Tipps für erfolgreiches Active Sourcing

Damit Active Sourcing gelingt, folgen hier noch einige Punkte, die sie bei der Direktsuche beachten sollten, auch im Hinblick auf ein gutes Employer Branding. Denn wer beispielsweise eine gute Internetpräsenz hat, kommt auch bei den Kandidaten besser an.

  • Eigene Karriereseite erstellen und pflegen – im Web zusammen mit der Unternehmensseite oder auf Socia Media (Siemens macht das z.B. sehr erfolgreich)
  • Social Media Präsenz auf relevanten Kanälen (Facebook, Twitter) mit aktuellen Beiträgen
  • Individuelle, persönliche Ansprache und vorherige Recherche des Kandidaten
  • Keine allgemeinen Copy Paste Nachrichten verwenden
  • Wahl des richtigen Kanals je nach gesuchter Berufsgruppe (Frage stellen: Ist die gesuchte Berufsgruppe internetaffin oder sollte man sie eher persönlich ansprechen?)
  • Bitten Sie Mitarbeiter ihre offenen Stellen auf Facebook, Xing etc. zu teilen
  • Geben Sie professionelle Suchanfragen bei Xing und Linkedin ein, da Portale semantische Algorithmen einsetzen, die immer etwas Ähnliches finden. Beachten Sie auf die Suchmaschine abgestimmte Suchketten, aus ein paar Begriffen und verändern sie diese immer wieder, bis sie alle Ergebnisse „abgegrast“ haben.

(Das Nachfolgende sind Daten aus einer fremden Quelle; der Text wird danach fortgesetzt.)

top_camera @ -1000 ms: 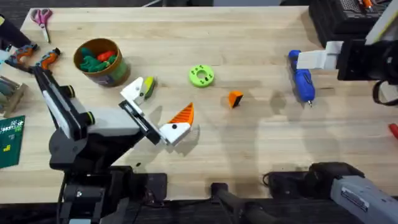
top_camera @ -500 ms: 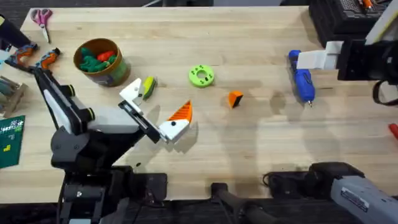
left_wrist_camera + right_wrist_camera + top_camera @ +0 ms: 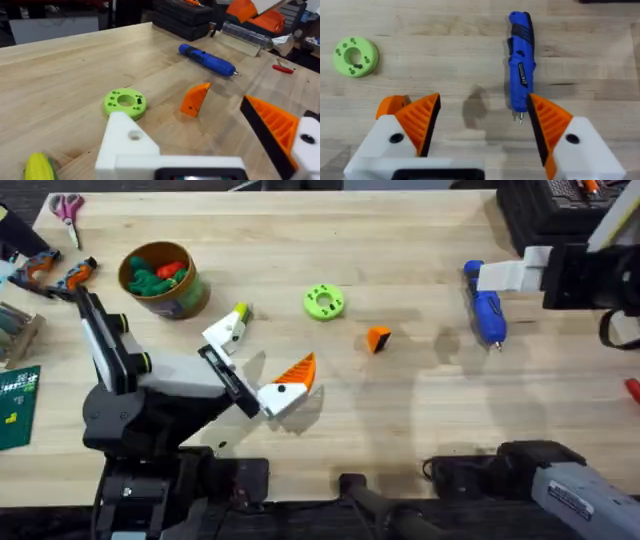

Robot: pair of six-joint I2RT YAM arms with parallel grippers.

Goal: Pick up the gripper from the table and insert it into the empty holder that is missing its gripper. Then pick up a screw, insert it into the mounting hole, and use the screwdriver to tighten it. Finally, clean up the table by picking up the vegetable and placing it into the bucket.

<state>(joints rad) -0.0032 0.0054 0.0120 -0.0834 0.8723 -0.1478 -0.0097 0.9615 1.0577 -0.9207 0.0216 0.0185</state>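
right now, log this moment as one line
left claw: open, above table, missing one tip | right claw: open | gripper: on table, untouched | screwdriver: on table

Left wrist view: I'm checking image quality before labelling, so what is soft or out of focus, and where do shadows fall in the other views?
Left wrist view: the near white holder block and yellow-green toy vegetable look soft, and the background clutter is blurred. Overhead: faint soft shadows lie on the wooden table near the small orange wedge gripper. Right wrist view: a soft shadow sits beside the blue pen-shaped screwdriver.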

  • Hat der Kandidat eine E-Mail-Adresse hinterlegt, schreiben Sie ihn lieber darüber an, als über eine Chatnachricht einer Online-Plattform. Das wirkt professioneller.
  • Nutzen Sie auch Lebenslaufdatenbanken und Talent-Netzwerke, denn dort befinden sich nur Kandidaten, die tatsächlich auf der Suche nach einem Job sind. Softgarden bietet in dem Bereich z.B. das softgarden Network, bei dem alle Kunden von softgarden Zugriff auf tausende, aktiv suchende Talente haben.

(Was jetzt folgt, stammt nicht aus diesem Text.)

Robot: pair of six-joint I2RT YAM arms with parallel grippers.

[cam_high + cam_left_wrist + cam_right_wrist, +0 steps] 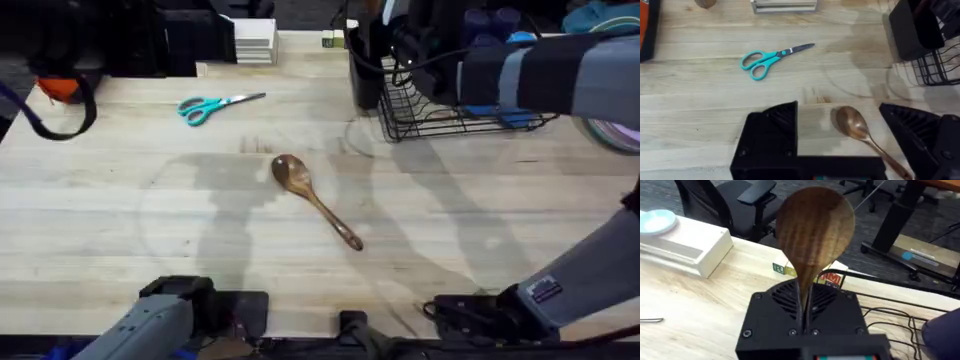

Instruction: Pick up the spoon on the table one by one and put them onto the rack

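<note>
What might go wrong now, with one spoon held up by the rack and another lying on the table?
The right tool pinches its spoon only by the thin neck, so it may twist or slip before reaching the rack. The second spoon lies flat between the left tool's open fingers; a grab might skid it away.

The overhead camera looks down and forward across the table (120, 230) from above the arm bases. The left wrist camera sits low and close over the tabletop; both views share the dark spoon (315, 200), the scissors (215, 105) and the rack (450, 115). The right wrist camera, raised, faces outward past the table's far edge.
</note>
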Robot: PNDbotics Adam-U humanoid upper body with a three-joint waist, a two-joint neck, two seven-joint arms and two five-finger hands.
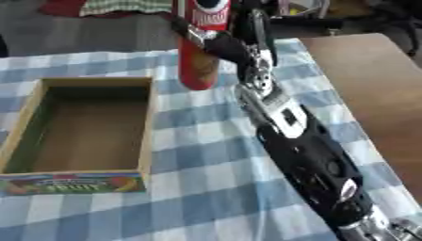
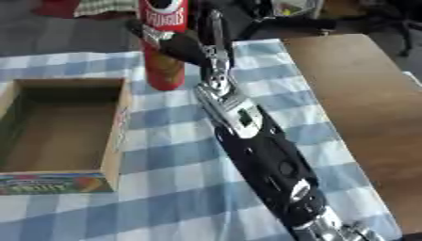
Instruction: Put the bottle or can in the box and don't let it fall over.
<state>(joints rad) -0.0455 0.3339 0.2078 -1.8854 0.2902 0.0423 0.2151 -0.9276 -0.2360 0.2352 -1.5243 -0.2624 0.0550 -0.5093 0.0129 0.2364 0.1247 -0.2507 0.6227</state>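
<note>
A tall red can (image 1: pixel 198 56) with a white and red label stands upright at the far side of the checked cloth, just beyond the box's far right corner. My right hand (image 1: pixel 216 40) is wrapped round the can's upper part, thumb on its left side, fingers on its right. The can's base looks at or just above the cloth; I cannot tell which. The open cardboard box (image 1: pixel 147 124) lies left of my right arm, empty inside, with a colourful fruit label (image 1: pixel 72 184) on its near wall. My left hand does not show.
The blue and white checked cloth (image 1: pixel 206 188) covers the table's left part. Bare brown tabletop (image 1: pixel 375 89) runs along the right. My right forearm (image 1: pixel 309 160) crosses the cloth diagonally from the lower right. Dark clutter sits beyond the far edge.
</note>
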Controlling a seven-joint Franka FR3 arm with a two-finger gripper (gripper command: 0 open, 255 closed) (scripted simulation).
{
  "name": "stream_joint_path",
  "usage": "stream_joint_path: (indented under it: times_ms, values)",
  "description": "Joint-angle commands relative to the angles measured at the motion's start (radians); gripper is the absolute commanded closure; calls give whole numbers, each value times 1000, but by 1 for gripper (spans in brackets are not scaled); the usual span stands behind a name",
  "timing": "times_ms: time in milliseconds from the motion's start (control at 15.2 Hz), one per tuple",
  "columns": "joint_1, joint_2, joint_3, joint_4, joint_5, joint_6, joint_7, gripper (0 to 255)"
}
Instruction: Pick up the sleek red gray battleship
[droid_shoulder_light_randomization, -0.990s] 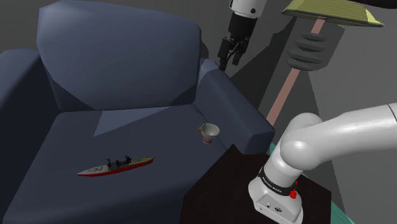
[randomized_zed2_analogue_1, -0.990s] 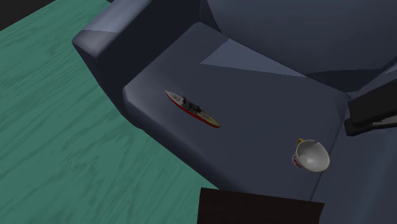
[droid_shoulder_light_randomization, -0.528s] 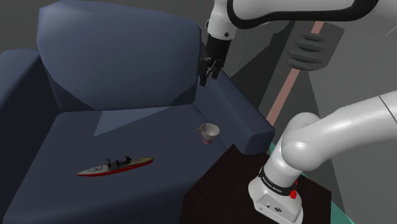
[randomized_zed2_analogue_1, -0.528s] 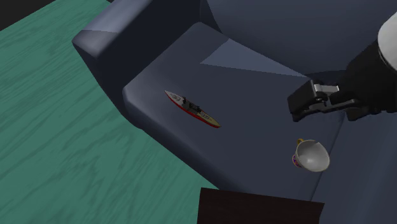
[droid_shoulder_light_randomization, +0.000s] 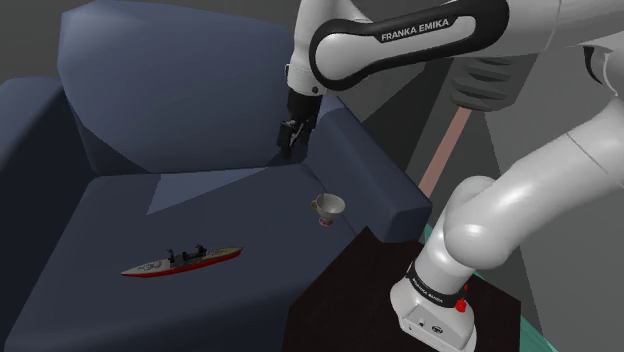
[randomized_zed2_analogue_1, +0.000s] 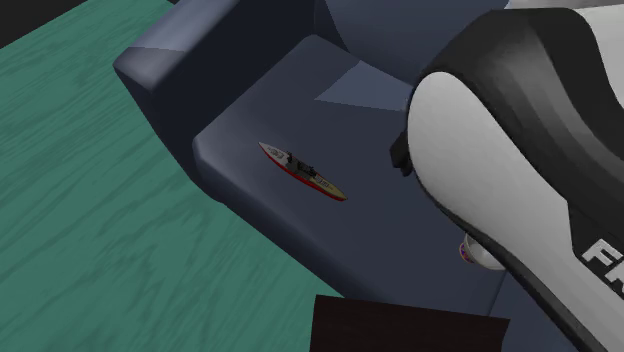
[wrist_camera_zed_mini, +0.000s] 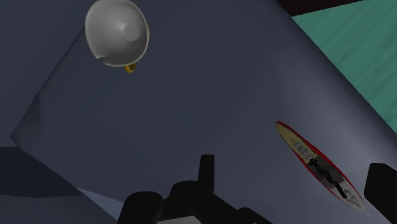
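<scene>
One dark-blue armchair (droid_shoulder_light_randomization: 120, 200), with smooth, faceted cushions, took up most of the shoulder view. On its seat lay the slim battleship (droid_shoulder_light_randomization: 183, 261), red-hulled with a grey deck, at seven o'clock from the black gripper (droid_shoulder_light_randomization: 290, 135). The gripper hung from the bent white arm (droid_shoulder_light_randomization: 400, 40) near the backrest. A white teacup (droid_shoulder_light_randomization: 328, 207) sat at four o'clock from it. In the second exterior view the ship lay at nine o'clock from the arm, near a teal wood-grain floor (randomized_zed2_analogue_1: 90, 200). In the wrist view the fingers (wrist_camera_zed_mini: 205, 168) stood spread, with the ship between them, untouched.
</scene>
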Motion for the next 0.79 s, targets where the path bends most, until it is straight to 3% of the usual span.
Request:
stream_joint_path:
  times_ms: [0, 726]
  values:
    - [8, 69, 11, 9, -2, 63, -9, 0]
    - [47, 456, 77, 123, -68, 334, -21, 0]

  • Anwendungserfolge verschiedener Sourcing-Methoden und Kanäle aufeinander abstimmen und nicht unkoordiniert einfach Leute auf x-beliebigen Kanälen anschreiben, um wirkliche Erfolge zu verzeichnen.

Was man bei Active Sourcing beachten sollte

Active Sourcing zeigt, dass im Recruiting heutzutage nicht nur Organisationstalent gefragt ist, sondern auch strategisches Vorgehen und Kommunikationsgeschick.

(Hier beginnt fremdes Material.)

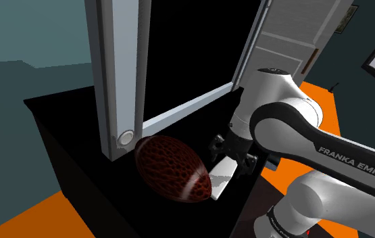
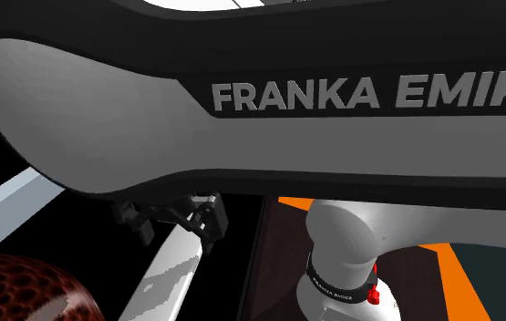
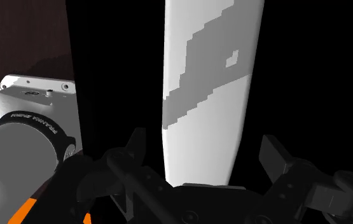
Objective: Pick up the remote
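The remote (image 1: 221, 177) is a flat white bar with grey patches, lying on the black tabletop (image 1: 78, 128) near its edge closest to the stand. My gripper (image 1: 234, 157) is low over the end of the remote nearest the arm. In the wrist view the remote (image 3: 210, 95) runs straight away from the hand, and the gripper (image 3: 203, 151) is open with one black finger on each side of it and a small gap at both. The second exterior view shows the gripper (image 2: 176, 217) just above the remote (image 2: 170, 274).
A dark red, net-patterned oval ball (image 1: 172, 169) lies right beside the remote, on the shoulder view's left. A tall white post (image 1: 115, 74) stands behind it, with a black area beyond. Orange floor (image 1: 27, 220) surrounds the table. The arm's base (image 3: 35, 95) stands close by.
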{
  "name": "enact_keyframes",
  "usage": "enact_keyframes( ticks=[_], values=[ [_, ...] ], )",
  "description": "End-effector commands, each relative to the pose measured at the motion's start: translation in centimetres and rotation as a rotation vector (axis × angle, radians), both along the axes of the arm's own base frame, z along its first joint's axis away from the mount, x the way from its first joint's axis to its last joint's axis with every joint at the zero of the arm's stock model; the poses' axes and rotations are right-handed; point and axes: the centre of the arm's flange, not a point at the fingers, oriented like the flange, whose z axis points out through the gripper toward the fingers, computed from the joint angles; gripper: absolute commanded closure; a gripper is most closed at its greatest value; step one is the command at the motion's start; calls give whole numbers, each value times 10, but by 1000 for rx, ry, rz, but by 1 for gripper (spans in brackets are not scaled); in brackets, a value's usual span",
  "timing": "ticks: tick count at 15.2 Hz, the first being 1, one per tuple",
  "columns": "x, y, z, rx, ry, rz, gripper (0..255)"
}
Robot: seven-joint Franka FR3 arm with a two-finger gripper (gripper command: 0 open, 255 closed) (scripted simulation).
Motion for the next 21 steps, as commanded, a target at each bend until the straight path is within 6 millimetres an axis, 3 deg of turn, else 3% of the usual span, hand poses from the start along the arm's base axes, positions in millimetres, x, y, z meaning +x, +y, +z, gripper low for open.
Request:
enact_keyframes(
  ticks=[1,4,5,14,21],
  values=[
    [0,1,-10,0,-1,-3,0],
    [0,1,-18,0,-1,-3,0],
    [0,2,-19,0,-1,-3,255],
    [0,1,-18,0,-1,-3,255],
    [0,1,19,0,-1,-3,255]
  ],
)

Zudem sollte man immer darauf achten, nicht nur auf Active Sourcing zu setzen und es immer als eine sinnvolle Ergänzung zu betrachten, denn in vielen Karrierenetzwerken wie Xing droht schon eine „Überfischung“ durch Head Hunter. Also auch auf Lebenslaufdatenbanken und Talentnetzwerke, oder die gute alte E-Mail setzen, das kann im Zweifel sogar zu mehr Erfolg bei der Kandidatensuche führen, als Karrierenetzwerke.